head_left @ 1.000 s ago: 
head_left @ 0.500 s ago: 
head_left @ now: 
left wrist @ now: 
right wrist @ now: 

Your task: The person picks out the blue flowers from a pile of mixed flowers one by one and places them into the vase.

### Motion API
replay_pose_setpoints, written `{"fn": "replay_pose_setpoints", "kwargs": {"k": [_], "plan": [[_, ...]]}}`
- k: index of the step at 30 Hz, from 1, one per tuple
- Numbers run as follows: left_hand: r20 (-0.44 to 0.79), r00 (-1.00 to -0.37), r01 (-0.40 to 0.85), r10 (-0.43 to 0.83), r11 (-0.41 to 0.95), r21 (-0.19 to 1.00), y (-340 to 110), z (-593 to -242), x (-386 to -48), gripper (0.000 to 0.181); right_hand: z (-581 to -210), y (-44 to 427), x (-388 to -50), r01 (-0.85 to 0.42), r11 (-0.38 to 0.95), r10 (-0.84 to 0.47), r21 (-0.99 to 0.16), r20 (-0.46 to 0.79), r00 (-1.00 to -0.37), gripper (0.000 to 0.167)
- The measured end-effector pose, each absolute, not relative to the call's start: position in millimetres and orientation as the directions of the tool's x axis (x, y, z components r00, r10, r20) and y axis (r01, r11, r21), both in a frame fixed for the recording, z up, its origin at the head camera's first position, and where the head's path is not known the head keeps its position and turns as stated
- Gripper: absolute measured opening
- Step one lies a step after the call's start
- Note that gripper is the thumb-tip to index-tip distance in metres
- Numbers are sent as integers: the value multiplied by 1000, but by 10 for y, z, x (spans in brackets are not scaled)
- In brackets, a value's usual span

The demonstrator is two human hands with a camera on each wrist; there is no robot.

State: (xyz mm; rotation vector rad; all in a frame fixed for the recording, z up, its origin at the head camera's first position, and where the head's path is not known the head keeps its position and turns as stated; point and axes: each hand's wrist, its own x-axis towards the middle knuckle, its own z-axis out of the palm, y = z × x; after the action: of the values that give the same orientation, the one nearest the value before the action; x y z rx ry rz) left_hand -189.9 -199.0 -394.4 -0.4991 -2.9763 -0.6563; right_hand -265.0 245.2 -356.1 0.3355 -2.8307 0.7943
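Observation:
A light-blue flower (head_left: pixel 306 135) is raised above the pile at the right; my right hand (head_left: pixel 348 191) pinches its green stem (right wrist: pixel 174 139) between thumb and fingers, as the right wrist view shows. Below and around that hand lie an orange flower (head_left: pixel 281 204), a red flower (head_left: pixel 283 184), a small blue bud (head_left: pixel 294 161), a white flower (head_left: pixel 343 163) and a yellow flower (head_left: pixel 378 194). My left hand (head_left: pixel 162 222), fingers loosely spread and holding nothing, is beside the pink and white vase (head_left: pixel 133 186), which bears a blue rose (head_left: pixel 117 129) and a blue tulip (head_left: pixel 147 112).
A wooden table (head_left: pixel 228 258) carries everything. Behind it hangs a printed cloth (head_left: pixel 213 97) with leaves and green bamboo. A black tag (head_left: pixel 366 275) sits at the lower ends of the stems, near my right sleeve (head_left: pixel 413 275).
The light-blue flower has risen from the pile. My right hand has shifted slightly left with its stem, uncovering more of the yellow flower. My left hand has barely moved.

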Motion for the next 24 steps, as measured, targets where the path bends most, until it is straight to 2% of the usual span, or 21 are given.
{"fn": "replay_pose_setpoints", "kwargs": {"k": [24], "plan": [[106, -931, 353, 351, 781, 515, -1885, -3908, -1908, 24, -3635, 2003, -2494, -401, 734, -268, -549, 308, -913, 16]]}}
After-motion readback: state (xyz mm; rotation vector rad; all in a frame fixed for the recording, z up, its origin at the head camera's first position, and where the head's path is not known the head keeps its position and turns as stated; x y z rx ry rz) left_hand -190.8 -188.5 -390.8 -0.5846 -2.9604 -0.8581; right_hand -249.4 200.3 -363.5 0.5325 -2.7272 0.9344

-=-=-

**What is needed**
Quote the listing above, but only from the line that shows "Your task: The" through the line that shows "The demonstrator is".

**Answer box**
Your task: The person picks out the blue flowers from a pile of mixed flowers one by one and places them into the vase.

### Motion API
replay_pose_setpoints, written `{"fn": "replay_pose_setpoints", "kwargs": {"k": [_], "plan": [[_, ...]]}}`
- k: index of the step at 30 Hz, from 1, one per tuple
- Numbers run as follows: left_hand: r20 (-0.44 to 0.79), r00 (-1.00 to -0.37), r01 (-0.40 to 0.85), r10 (-0.43 to 0.83), r11 (-0.41 to 0.95), r21 (-0.19 to 1.00), y (-340 to 110), z (-593 to -242), x (-386 to -48), gripper (0.000 to 0.181); right_hand: z (-581 to -210), y (-44 to 427), x (-388 to -50), r01 (-0.85 to 0.42), r11 (-0.38 to 0.95), r10 (-0.84 to 0.47), r21 (-0.99 to 0.16), r20 (-0.46 to 0.79), r00 (-1.00 to -0.37), gripper (0.000 to 0.167)
- The measured end-effector pose, each absolute, not relative to the call's start: position in millimetres and orientation as the directions of the tool's x axis (x, y, z components r00, r10, r20) and y axis (r01, r11, r21), both in a frame fixed for the recording, z up, its origin at the head camera's first position, and where the head's path is not known the head keeps its position and turns as stated
- Gripper: absolute measured opening
- Step one lies a step after the call's start
- Note that gripper is the thumb-tip to index-tip distance in metres
- Numbers are sent as integers: the value multiplied by 1000, but by 10 for y, z, x (spans in brackets are not scaled)
- In brackets, a value's usual span

The demonstrator is two human hands with a camera on each wrist; there is no robot.

This concludes the response.